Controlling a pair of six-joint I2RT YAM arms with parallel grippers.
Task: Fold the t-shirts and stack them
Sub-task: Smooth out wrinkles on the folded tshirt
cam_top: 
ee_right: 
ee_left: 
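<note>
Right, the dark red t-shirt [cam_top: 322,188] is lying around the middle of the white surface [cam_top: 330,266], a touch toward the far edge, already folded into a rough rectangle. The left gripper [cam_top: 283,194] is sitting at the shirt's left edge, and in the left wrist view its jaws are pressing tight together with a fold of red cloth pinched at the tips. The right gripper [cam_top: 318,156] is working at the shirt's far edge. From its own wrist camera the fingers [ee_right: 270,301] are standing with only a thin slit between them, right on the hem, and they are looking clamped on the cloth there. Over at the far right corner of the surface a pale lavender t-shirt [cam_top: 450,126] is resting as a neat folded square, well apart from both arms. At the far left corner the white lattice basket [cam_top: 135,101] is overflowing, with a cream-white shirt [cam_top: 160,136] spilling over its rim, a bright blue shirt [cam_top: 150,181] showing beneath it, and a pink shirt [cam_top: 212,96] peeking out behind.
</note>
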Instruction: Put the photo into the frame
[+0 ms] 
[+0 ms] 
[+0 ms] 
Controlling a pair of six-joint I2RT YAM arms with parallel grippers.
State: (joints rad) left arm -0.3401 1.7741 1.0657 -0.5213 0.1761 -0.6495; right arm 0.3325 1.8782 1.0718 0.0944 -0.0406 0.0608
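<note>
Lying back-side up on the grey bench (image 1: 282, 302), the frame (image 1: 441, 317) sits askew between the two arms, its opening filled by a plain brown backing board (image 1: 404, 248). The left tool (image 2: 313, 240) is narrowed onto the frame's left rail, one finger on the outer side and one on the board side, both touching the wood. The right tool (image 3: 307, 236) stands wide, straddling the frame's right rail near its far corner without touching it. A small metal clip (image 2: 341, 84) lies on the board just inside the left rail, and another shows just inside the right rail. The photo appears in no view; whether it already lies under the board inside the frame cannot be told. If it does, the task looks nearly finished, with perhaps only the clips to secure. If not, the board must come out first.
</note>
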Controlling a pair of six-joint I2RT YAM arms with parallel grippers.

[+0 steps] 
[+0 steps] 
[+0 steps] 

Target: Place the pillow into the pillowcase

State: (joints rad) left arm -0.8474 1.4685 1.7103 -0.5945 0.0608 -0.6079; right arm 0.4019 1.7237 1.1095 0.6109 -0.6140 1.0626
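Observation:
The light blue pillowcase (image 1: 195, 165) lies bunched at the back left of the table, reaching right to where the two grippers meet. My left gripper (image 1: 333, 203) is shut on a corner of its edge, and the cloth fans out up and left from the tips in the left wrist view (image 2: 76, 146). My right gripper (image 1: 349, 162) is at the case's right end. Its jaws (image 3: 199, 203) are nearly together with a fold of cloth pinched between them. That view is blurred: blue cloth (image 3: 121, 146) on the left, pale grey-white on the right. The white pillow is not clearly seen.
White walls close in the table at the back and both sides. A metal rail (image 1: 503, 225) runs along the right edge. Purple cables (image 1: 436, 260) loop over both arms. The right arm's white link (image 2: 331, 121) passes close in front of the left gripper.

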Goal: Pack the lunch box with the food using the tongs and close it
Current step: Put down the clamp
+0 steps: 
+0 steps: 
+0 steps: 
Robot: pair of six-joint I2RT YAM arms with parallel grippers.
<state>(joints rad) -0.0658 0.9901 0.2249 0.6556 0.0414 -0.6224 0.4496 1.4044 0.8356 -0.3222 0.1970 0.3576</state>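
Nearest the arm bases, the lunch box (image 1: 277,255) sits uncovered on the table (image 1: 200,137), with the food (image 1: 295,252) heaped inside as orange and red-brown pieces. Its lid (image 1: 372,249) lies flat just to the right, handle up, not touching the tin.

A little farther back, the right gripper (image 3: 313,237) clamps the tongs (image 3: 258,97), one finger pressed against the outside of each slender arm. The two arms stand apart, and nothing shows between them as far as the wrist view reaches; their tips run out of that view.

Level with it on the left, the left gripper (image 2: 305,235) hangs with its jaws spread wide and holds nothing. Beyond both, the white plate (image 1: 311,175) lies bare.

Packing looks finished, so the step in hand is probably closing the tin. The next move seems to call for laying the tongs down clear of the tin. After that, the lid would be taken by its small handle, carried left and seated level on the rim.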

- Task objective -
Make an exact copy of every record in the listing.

- Problem solution -
Controlling a pair of six-joint I2RT YAM arms with parallel grippers.
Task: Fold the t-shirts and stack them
Sub-task: Smooth out wrinkles on the folded tshirt
cam_top: 
ee_right: 
ee_left: 
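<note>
Right, the dark red t-shirt [cam_top: 322,188] is lying around the middle of the white surface [cam_top: 330,266], a touch toward the far edge, already folded into a rough rectangle. The left gripper [cam_top: 283,194] is sitting at the shirt's left edge, and in the left wrist view its jaws are pressing tight together with a fold of red cloth pinched at the tips. The right gripper [cam_top: 318,156] is working at the shirt's far edge. From its own wrist camera the fingers [ee_right: 270,301] are standing with only a thin slit between them, right on the hem, and they are looking clamped on the cloth there. Over at the far right corner of the surface a pale lavender t-shirt [cam_top: 450,126] is resting as a neat folded square, well apart from both arms. At the far left corner the white lattice basket [cam_top: 135,101] is overflowing, with a cream-white shirt [cam_top: 160,136] spilling over its rim, a bright blue shirt [cam_top: 150,181] showing beneath it, and a pink shirt [cam_top: 212,96] peeking out behind.
</note>
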Instruction: Put the photo into the frame
[+0 ms] 
[+0 ms] 
[+0 ms] 
Controlling a pair of six-joint I2RT YAM arms with parallel grippers.
State: (joints rad) left arm -0.3401 1.7741 1.0657 -0.5213 0.1761 -0.6495; right arm 0.3325 1.8782 1.0718 0.0944 -0.0406 0.0608
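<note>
Lying back-side up on the grey bench (image 1: 282, 302), the frame (image 1: 441, 317) sits askew between the two arms, its opening filled by a plain brown backing board (image 1: 404, 248). The left tool (image 2: 313, 240) is narrowed onto the frame's left rail, one finger on the outer side and one on the board side, both touching the wood. The right tool (image 3: 307, 236) stands wide, straddling the frame's right rail near its far corner without touching it. A small metal clip (image 2: 341, 84) lies on the board just inside the left rail, and another shows just inside the right rail. The photo appears in no view; whether it already lies under the board inside the frame cannot be told. If it does, the task looks nearly finished, with perhaps only the clips to secure. If not, the board must come out first.
</note>
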Controlling a pair of six-joint I2RT YAM arms with parallel grippers.

[+0 steps] 
[+0 steps] 
[+0 steps] 

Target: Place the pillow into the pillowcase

State: (joints rad) left arm -0.8474 1.4685 1.7103 -0.5945 0.0608 -0.6079; right arm 0.4019 1.7237 1.1095 0.6109 -0.6140 1.0626
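Observation:
The light blue pillowcase (image 1: 195, 165) lies bunched at the back left of the table, reaching right to where the two grippers meet. My left gripper (image 1: 333, 203) is shut on a corner of its edge, and the cloth fans out up and left from the tips in the left wrist view (image 2: 76, 146). My right gripper (image 1: 349, 162) is at the case's right end. Its jaws (image 3: 199, 203) are nearly together with a fold of cloth pinched between them. That view is blurred: blue cloth (image 3: 121, 146) on the left, pale grey-white on the right. The white pillow is not clearly seen.
White walls close in the table at the back and both sides. A metal rail (image 1: 503, 225) runs along the right edge. Purple cables (image 1: 436, 260) loop over both arms. The right arm's white link (image 2: 331, 121) passes close in front of the left gripper.
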
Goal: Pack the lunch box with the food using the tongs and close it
Current step: Put down the clamp
+0 steps: 
+0 steps: 
+0 steps: 
Robot: pair of six-joint I2RT YAM arms with parallel grippers.
<state>(joints rad) -0.0658 0.9901 0.2249 0.6556 0.0414 -0.6224 0.4496 1.4044 0.8356 -0.3222 0.1970 0.3576</state>
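Nearest the arm bases, the lunch box (image 1: 277,255) sits uncovered on the table (image 1: 200,137), with the food (image 1: 295,252) heaped inside as orange and red-brown pieces. Its lid (image 1: 372,249) lies flat just to the right, handle up, not touching the tin.

A little farther back, the right gripper (image 3: 313,237) clamps the tongs (image 3: 258,97), one finger pressed against the outside of each slender arm. The two arms stand apart, and nothing shows between them as far as the wrist view reaches; their tips run out of that view.

Level with it on the left, the left gripper (image 2: 305,235) hangs with its jaws spread wide and holds nothing. Beyond both, the white plate (image 1: 311,175) lies bare.

Packing looks finished, so the step in hand is probably closing the tin. The next move seems to call for laying the tongs down clear of the tin. After that, the lid would be taken by its small handle, carried left and seated level on the rim.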

No more output will be produced for this exercise.